Las estadísticas hablan claro: en el mundo existen muchísimos individuos que, de una manera u otra, han sufrido traumas a lo largo de la vida. Por ejemplo, en los Estados Unidos se estima que uno de cada cuatro niños es víctima de violencia por parte de uno de los padres. De hecho, el trauma no es atribuible solo a eventos extremos, como guerras o calamidades naturales, sino que también puede nacer en contextos aparentemente tranquilos, como la familia o la escuela. Por lo tanto se trata de conocidos, amigos, parientes y, también de nosotros mismos.
A menudo, el dolor causado por la vivencia en primera persona de uno o más episodios terribles es insoportable e insostenible. Por ello, en línea general, intentamos reprimirlo, eliminarlo y hacer como si nunca hubiera existido. Pero es inevitable que los que han sufrido una experiencia dolorosa cambien. De hecho, el trauma produce modificaciones sustanciales en el cerebro y genera emociones y sensaciones físicas desagradables, perturbadoras e incluso a veces violentas. Su huella no desaparece sino que continúa manifestándose a lo largo del tiempo con una cierta fuerza.

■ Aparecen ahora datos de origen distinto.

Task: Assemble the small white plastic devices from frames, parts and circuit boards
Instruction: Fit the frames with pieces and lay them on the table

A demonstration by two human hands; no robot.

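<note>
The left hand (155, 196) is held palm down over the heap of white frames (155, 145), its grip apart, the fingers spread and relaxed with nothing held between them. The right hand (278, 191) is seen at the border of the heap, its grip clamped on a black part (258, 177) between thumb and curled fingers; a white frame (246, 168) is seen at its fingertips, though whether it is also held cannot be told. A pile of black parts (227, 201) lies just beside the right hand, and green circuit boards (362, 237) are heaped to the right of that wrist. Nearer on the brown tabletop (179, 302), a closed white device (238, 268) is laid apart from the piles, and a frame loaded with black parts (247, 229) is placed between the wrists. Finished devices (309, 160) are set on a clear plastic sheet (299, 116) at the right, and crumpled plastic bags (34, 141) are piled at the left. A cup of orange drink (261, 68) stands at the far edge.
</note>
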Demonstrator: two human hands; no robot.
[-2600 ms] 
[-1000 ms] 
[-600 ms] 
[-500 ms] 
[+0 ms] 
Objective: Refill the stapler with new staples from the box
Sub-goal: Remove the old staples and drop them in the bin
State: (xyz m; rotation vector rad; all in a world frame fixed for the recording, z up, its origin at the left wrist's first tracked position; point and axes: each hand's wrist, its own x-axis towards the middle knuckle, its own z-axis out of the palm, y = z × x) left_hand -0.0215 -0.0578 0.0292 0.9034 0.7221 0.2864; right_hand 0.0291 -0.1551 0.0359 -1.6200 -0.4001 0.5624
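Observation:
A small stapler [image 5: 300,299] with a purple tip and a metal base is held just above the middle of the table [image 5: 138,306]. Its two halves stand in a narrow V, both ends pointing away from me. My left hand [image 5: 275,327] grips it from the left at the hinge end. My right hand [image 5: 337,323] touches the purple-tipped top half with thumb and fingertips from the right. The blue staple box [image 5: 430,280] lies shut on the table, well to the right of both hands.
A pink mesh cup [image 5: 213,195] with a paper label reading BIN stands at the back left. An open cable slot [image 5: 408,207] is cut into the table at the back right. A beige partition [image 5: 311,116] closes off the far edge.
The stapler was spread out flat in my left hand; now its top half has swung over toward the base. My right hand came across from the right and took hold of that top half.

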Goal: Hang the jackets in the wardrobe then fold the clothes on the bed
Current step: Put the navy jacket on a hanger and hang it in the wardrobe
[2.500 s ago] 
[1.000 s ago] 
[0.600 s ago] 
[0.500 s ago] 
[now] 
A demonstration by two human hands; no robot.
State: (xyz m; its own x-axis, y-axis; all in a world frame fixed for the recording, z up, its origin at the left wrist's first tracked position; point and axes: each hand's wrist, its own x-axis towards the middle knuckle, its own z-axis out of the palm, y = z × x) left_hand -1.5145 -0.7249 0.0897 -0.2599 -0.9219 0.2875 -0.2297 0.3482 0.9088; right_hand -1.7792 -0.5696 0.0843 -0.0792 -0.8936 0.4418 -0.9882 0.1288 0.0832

El autor, en sus primeros años de actividad, notó esta tendencia durante las entrevistas a los veteranos de la guerra de Vietnam. Se trataba de personas que después de haber asistido a escenas espantosas y haber llevado a cabo gestos indescriptibles, intentaban construirse, en vano, una vida normal. Los fantasmas del conflicto continuaban persiguiéndoles, haciendo que su vida fuera imposible. En el texto se cita, por ejemplo, el caso de Tom, un abogado brillante y padre de dos hijos, testimonio de grandes atrocidades durante el conflicto. Detrás de su nueva imagen perfecta de marido devoto y ciudadano modelo, el hombre escondía un abismo de dolor que intentaba esconder bebiendo alcohol y manejando su moto a alta velocidad. En Tom, como en muchos otros, el trauma había dejado heridas tangibles y profundos surcos en el alma, a pesar de los intentos desesperados por mirar hacia otro lado.